HephaestusOban
Oban-based runner adapter for Hephaestus workflow engine.
Turns each workflow step into a durable Oban job with retry/backoff, advisory lock serialization, and zero-contention parallel execution via an auxiliary step_results table.
Installation
Add to your mix.exs:
def deps do
[
{:hephaestus_oban, "~> 0.1.0"}
]
endSetup
1. Generate and run migrations
Requires HephaestusEcto migration to be run first (FK reference).

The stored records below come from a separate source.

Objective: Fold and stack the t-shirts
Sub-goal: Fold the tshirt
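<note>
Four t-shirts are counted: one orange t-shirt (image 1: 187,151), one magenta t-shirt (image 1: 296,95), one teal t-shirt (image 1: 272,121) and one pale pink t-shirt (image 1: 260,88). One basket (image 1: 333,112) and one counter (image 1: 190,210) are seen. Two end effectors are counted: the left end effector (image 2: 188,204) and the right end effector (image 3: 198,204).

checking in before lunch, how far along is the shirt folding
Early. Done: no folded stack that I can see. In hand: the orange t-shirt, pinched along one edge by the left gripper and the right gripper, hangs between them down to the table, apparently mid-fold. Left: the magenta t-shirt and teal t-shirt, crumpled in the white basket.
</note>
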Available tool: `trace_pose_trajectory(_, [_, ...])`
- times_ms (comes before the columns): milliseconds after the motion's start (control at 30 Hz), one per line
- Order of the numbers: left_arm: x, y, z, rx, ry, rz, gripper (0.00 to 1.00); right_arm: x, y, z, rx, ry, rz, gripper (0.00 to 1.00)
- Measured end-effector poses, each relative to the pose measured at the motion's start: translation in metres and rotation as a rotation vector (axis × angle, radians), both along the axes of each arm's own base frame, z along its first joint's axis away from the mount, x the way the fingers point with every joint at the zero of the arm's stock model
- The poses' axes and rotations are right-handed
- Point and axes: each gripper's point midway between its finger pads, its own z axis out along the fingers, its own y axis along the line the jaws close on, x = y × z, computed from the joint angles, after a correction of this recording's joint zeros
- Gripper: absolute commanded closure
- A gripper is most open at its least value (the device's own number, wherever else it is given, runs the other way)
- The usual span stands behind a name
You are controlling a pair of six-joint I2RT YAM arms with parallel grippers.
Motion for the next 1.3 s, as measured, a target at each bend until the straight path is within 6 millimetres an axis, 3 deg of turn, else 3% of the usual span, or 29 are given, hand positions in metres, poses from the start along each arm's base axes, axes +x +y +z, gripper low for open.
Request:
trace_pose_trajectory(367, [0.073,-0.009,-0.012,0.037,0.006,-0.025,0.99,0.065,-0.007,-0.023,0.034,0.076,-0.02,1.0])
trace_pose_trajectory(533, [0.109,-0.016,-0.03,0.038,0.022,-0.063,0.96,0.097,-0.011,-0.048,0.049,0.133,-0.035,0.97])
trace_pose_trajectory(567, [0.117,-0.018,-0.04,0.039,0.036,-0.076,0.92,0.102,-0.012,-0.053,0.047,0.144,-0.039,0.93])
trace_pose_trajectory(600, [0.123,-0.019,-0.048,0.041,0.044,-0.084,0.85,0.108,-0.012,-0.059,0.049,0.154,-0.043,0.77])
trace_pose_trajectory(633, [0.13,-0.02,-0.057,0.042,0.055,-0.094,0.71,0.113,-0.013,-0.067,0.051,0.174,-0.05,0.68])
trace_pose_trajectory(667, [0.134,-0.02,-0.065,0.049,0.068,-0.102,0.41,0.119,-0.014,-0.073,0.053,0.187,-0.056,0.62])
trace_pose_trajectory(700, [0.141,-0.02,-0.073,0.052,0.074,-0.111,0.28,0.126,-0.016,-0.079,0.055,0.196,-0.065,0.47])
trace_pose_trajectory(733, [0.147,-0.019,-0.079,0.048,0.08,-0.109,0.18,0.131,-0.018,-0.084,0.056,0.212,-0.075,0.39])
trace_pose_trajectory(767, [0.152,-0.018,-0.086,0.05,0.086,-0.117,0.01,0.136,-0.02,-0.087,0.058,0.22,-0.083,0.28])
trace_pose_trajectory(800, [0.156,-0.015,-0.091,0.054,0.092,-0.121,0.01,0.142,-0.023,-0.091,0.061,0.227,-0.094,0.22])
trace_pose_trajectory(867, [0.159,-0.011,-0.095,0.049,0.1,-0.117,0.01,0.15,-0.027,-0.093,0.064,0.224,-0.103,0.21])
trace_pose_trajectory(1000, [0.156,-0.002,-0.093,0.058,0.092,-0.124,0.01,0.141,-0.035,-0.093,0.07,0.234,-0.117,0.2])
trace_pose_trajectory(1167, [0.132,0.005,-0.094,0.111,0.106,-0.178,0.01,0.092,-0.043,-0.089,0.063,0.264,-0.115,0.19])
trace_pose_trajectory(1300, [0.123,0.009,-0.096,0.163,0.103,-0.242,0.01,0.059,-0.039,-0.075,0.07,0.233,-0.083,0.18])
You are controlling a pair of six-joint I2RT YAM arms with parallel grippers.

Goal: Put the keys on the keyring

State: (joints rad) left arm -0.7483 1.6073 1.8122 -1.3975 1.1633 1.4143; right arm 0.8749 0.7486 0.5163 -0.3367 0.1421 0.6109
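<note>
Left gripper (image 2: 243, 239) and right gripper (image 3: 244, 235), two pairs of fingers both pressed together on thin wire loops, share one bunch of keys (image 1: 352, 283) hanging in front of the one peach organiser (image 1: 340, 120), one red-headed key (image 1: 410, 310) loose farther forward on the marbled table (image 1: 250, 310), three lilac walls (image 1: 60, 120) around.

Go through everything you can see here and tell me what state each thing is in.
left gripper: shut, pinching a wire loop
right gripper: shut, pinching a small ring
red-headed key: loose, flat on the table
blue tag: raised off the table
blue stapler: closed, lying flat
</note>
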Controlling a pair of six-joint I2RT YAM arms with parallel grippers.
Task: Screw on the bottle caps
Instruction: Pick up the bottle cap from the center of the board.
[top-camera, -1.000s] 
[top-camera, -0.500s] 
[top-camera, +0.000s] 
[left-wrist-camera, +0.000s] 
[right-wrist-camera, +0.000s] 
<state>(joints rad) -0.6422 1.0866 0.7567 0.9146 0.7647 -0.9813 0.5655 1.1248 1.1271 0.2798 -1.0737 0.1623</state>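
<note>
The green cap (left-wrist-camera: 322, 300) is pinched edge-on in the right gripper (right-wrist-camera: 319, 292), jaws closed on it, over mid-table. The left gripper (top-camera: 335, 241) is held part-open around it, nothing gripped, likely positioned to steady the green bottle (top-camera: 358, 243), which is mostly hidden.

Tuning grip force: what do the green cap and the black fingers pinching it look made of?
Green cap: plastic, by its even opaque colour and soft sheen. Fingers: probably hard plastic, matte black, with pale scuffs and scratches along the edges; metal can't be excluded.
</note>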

mix hephaestus_ecto.gen.migration
mix hephaestus_oban.gen.migration
mix ecto.migrate2. Configure your workflow engine
defmodule MyApp.Hephaestus do
use Hephaestus,
storage: {HephaestusEcto.Storage, repo: MyApp.Repo},
runner: {HephaestusOban.Runner, oban: MyApp.Oban}
end3. Add to your supervision tree
children = [
MyApp.Repo,
{Oban, name: MyApp.Oban, repo: MyApp.Repo, queues: [hephaestus: 10]},
MyApp.Hephaestus
]How it works
Architecture
start_instance(Workflow, context)
|
+-- Instance.new() --> persist via HephaestusEcto.Storage
+-- Oban.insert(AdvanceWorker)
|
v
AdvanceWorker (single Instance writer, advisory lock)
| Engine.advance() --> active_steps: {StepA, StepB, StepC}
+-- enqueue 3x ExecuteStepWorker
|
+-- ExecuteStepWorker(StepA) --+
+-- ExecuteStepWorker(StepB) --+ parallel, zero contention
+-- ExecuteStepWorker(StepC) --+
|
each: execute step |
INSERT step_results |
enqueue AdvanceWorker |
v
AdvanceWorker (serialized via unique + advisory lock)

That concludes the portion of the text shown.